HOW TO COMPLETE THIS TASK
Write out word for word each line from the top of the material through the line that has "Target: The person". Pictures do not go in.

EXTRACTED RECORDS
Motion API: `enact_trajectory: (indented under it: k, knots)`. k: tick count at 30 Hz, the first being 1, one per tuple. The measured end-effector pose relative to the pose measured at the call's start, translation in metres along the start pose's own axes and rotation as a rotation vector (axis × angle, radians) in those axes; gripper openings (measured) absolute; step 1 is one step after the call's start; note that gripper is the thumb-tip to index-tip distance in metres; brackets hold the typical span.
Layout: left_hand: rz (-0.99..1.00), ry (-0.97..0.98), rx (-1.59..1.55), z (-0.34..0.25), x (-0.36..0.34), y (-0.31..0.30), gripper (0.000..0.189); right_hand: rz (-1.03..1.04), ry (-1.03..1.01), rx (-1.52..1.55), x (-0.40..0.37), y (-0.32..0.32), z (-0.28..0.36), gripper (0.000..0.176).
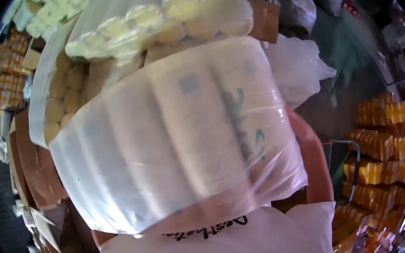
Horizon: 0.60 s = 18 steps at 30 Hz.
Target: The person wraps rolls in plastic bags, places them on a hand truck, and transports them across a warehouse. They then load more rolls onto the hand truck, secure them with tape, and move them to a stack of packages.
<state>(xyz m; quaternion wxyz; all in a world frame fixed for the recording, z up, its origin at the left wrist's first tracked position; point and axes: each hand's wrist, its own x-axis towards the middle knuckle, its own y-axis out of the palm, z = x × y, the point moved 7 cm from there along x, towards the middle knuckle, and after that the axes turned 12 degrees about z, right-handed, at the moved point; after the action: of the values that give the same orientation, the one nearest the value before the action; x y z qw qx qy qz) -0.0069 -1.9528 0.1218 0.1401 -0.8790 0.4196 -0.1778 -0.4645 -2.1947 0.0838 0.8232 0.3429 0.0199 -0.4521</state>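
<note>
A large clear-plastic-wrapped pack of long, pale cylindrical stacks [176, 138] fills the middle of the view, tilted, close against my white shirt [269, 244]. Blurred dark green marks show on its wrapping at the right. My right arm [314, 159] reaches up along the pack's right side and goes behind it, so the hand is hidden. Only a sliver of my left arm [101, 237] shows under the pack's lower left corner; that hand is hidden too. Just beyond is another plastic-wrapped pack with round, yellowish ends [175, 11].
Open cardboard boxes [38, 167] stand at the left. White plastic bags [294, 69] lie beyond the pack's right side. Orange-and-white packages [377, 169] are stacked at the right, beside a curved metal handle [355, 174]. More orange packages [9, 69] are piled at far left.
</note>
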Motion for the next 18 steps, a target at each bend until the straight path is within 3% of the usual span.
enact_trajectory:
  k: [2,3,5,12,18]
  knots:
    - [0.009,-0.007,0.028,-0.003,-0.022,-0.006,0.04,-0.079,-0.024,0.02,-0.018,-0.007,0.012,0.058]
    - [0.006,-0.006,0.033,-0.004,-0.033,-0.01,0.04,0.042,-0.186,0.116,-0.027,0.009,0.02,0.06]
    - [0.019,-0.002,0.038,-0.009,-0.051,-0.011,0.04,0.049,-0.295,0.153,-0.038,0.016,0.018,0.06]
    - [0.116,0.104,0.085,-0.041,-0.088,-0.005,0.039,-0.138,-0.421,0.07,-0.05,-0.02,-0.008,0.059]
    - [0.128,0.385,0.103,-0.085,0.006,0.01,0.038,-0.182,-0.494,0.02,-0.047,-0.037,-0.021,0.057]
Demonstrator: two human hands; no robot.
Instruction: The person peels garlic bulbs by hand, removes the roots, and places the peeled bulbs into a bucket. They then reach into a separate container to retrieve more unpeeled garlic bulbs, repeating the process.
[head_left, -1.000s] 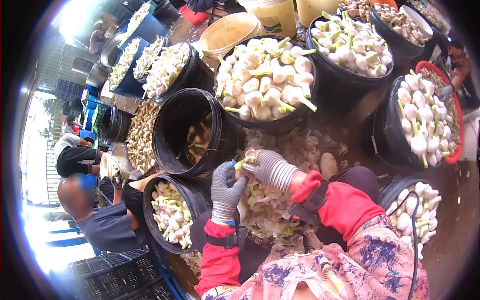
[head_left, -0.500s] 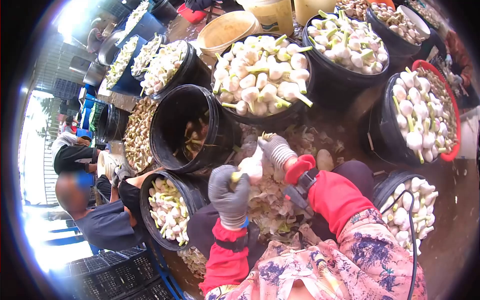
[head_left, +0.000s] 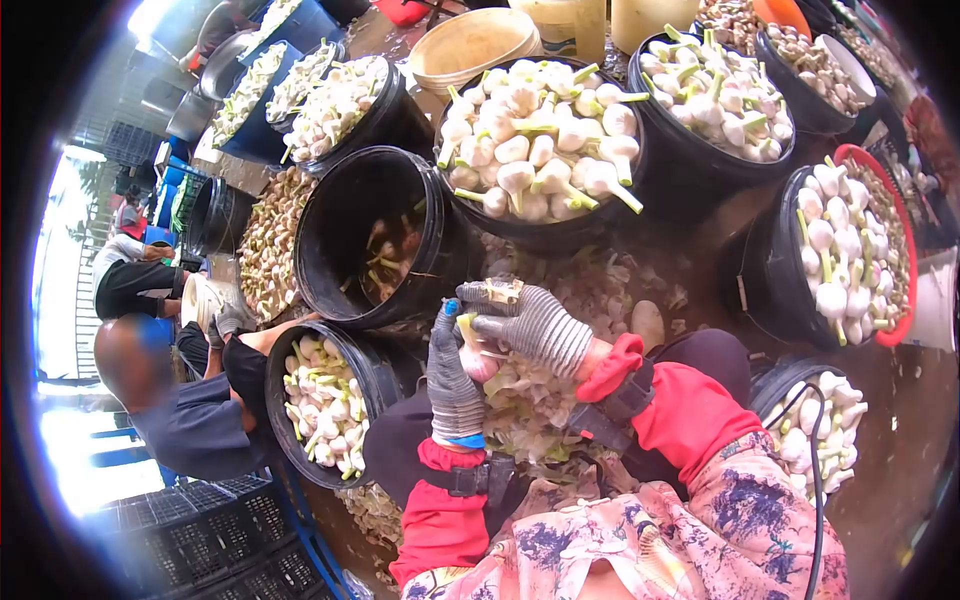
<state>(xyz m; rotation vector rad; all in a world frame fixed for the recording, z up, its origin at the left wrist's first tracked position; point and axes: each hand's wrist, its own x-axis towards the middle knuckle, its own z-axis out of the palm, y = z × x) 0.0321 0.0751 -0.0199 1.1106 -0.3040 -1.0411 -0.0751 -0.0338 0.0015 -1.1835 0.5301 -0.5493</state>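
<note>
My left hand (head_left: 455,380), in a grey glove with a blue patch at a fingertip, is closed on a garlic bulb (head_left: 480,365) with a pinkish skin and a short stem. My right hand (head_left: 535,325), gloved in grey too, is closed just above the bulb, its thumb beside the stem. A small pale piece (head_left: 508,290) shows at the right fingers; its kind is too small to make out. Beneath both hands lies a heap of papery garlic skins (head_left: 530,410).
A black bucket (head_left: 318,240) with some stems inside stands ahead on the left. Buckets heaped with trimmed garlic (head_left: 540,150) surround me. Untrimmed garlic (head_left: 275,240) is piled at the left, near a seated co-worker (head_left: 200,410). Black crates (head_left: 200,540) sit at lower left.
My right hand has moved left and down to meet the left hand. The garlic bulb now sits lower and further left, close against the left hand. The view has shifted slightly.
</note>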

OUTPUT
Motion API: `enact_trajectory: (indented under it: k, knots)`. k: tick count at 30 Hz, the first being 1, one per tuple. The measured end-effector pose relative to the pose measured at the call's start, translation in metres along the start pose's own axes and rotation as a rotation vector (axis × angle, radians) in those axes; gripper openings (measured) absolute; step 1 is one step after the call's start; note that gripper is the thumb-tip to index-tip distance in metres; brackets hold the typical span.
Layout: left_hand: rz (-0.99..1.00), ry (-0.97..0.98), rx (-1.59..1.55), z (-0.34..0.25), x (-0.36..0.34), y (-0.31..0.30), gripper (0.000..0.189); right_hand: rz (-1.03..1.04), ry (-1.03..1.01), rx (-1.52..1.55), x (-0.40..0.37), y (-0.32..0.32), z (-0.28..0.36), gripper (0.000..0.176).
Horizon: 0.60 s = 18 steps at 30 Hz.
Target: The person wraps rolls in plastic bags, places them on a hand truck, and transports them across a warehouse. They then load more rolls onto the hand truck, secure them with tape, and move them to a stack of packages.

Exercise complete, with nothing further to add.